No, it's a big model (2.5Gb). Jetson boards have enough resources to handle big models (which are more accurate). On RPi4 I tried both models. The small model consumes fewer resources, but it's less accurate.

In general, GPU-version of Kaldi/Vosk + big model is the optimal choice for Jetson boards. On RPi4 you can build only a CPU-version which is slower in terms of response time.

fquirin commented 3 years ago

Ok, so this must have been the quickest installation of an open-source ASR system I have EVER seen!!! :astonished: :sunglasses: :scream: :grin:

sudo apt-get install python3-pip git libgfortran3
pip3 install vosk

And then I could already go ahead with the simple Python example.

How on earth can you keep the installation so small? :star_struck: Great work!!! I'm excited to experiment with Vosk!

fquirin commented 3 years ago

I think we can close this issue now ^^. The new WebSocket based SEPIA STT-Server using Vosk is ready for action: https://github.com/SEPIA-Framework/sepia-stt-server and I'm successfully running it on Raspberry Pi4, even with 2GB :smiley: :sunglasses:

sskorol commented 3 years ago

@fquirin I guess you tried a small model with a dynamic graph on RPi4? As I have doubts 2Gb RAM would be enough for large models.

fquirin commented 3 years ago

True, I'm using the Vosk RPi optimized models (~40MB) and the classic ZAMIA speech with custom LM (~40MB as well). I have tried large models as well and the server didn't crash right away :laughing: , but as you said it's probably not very stable, especially when 2 users try to use it at the same time :see_no_evil: .

Btw there is something on the to-do list I wanted to ask. I haven't activated GPU support yet and I can't seem to find the example anymore :thinking: . Are there some instructions how to use the GPU?

sskorol commented 3 years ago

@fquirin I created a repo for building Vosk on Jetson boards + PC with GPU in Docker.

Note that PC scripts have hardcoded versions yet. Still need to polish them. But it's not a blocker. The actual instructions are accurate.

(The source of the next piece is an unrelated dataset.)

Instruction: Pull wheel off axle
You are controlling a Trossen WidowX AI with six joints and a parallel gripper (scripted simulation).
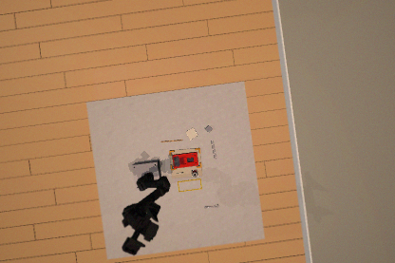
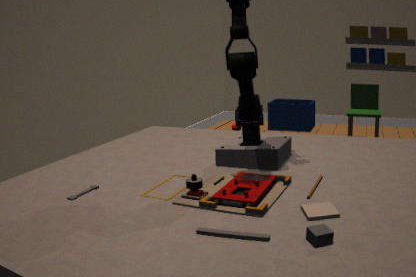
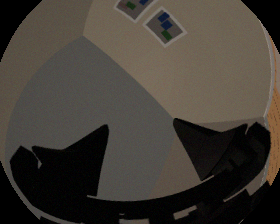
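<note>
Step in hand, as you should judge it: approach, before any grasp. The wheel (image 2: 194,182) sits on its upright axle at the left end of the red fixture (image 2: 243,188), just beside the yellow-outlined marked area (image 2: 163,187) on the surface (image 2: 100,225).

The arm (image 2: 243,65) stands raised, approx. vertical, well apart from the wheel. In the wrist view the fingers stand nearly full open, w/ only wall and floor between them; they hold 0 objects and touch nothing.

Next move calls for: lower the gripper (image 3: 140,145) over the wheel, straddle it w/ both fingers, then close.
</note>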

fquirin commented 3 years ago

Thanks :+1: . I quickly checked the code (asr_server.py) and guess I need to translate this somehow into my code:

from vosk import GpuInit, GpuInstantiate
GpuInit()
def thread_init():
    GpuInstantiate()
pool = concurrent.futures.ThreadPoolExecutor(initializer=thread_init)

Btw you have commented out GpuInit() in line 30 but use it in line 35. Is this by accident? ^^.

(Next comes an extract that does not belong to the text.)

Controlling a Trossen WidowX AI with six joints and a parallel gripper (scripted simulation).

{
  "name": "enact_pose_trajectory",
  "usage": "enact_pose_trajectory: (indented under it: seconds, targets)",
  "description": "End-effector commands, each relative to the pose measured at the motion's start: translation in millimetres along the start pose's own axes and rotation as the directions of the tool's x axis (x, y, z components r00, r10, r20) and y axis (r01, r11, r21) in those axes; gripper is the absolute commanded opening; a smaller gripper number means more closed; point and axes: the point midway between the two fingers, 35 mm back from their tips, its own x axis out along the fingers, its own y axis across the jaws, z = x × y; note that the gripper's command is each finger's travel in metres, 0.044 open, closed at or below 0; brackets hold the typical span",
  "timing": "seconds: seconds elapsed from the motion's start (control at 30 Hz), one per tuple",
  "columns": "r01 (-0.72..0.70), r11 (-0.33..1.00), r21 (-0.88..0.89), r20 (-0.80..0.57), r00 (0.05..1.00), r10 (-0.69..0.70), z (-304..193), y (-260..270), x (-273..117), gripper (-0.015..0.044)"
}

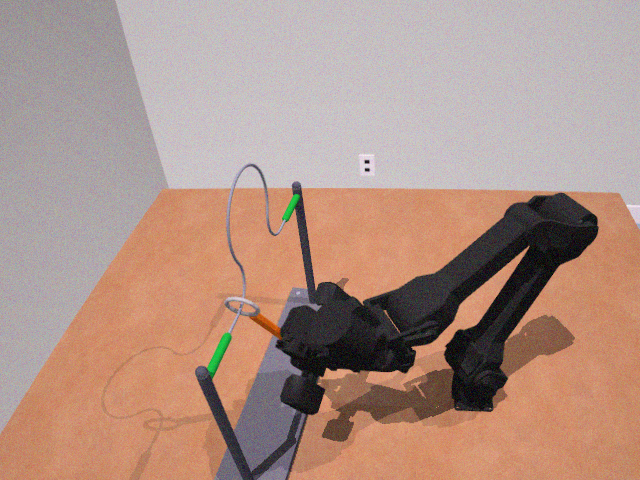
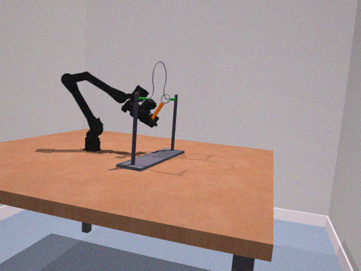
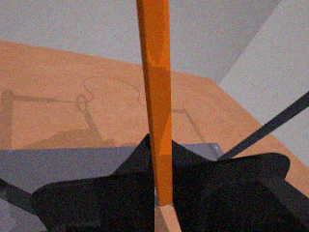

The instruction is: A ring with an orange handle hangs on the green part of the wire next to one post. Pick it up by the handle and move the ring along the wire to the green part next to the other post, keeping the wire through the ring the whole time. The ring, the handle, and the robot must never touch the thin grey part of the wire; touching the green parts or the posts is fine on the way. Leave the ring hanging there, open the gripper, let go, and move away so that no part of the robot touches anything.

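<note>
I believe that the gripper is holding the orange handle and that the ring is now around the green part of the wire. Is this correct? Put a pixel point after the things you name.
Not quite: the ring (image 1: 226,306) (image 2: 161,99) is around the thin grey part of the wire (image 1: 229,222) (image 2: 166,76), short of the nearer green part (image 1: 219,354), as the top view shows. The gripper (image 1: 280,342) (image 2: 153,119) (image 3: 154,137) is indeed holding the orange handle (image 1: 266,325) (image 2: 158,110) (image 3: 159,92).

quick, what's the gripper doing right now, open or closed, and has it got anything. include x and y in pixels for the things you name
Gripper (image 1: 283,338) (image 2: 152,119) (image 3: 154,137): closed, holding the orange handle (image 1: 266,325) (image 2: 157,110) (image 3: 159,92) of the ring (image 1: 227,308) (image 2: 161,100).
</note>
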Motion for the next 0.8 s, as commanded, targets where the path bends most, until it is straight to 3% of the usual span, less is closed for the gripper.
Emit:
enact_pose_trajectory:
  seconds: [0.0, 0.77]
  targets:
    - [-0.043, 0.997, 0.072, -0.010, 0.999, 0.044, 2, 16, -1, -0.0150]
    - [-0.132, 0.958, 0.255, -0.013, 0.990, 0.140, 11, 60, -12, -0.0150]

Is there any more info on GpuInit() and GpuInstantiate()? Assuming I'm already inside a thread for a specific user and don't use another thread pool, should I call both Gpu methods right away?

sskorol commented 3 years ago

@fquirin this example (except the GPU part) was copy-pasted from the Vosk repo. A commented block is just an example of an existing API related to GPU. However, in Python you don't need to call GpuInstantiate as it's for a multithreaded environment only.

BTW, it was changed in the recent version. And here are cpp docs for these 2.

Anyway, GpuInit is enough. Note that if you didn't build sources with HAVE_CUDA flag, these 2 methods are just stubbed.

Also, you are not forced to use this example code. It's just for demo purposes only. The docker image bundles Vosk API the way if you'd installed it locally, but with GPU support. So the only thing you need to do is to call GpuInit on your app's start.

fquirin commented 3 years ago

Thanks for the info and links!

Note that if you didn't build sources with HAVE_CUDA flag, these 2 methods are just stubbed

I'm using the 0.3.30 Wheel files from the release page ... I assume they don't HAVE_CUDA ? :thinking:

sskorol commented 3 years ago

None of the releases have CUDA support by default. Just build it on your own using provided scripts / Dockerfiles or create images based on the existing with CUDA support.

fquirin commented 3 years ago

Ok, ty. I'll put it on the to-do list but I'll probably wait for some "official" CUDA Wheels. I've just spent too much time of my life building ASR systems, fighting build errors, fighting platform errors, trying to reduce size etc. etc. :sweat_smile: . Vosk Wheel files are such a welcome relief to all this :innocent: . Man I still can't believe that my whole Docker image including the small EN and DE models is not even 300MB :star_struck: .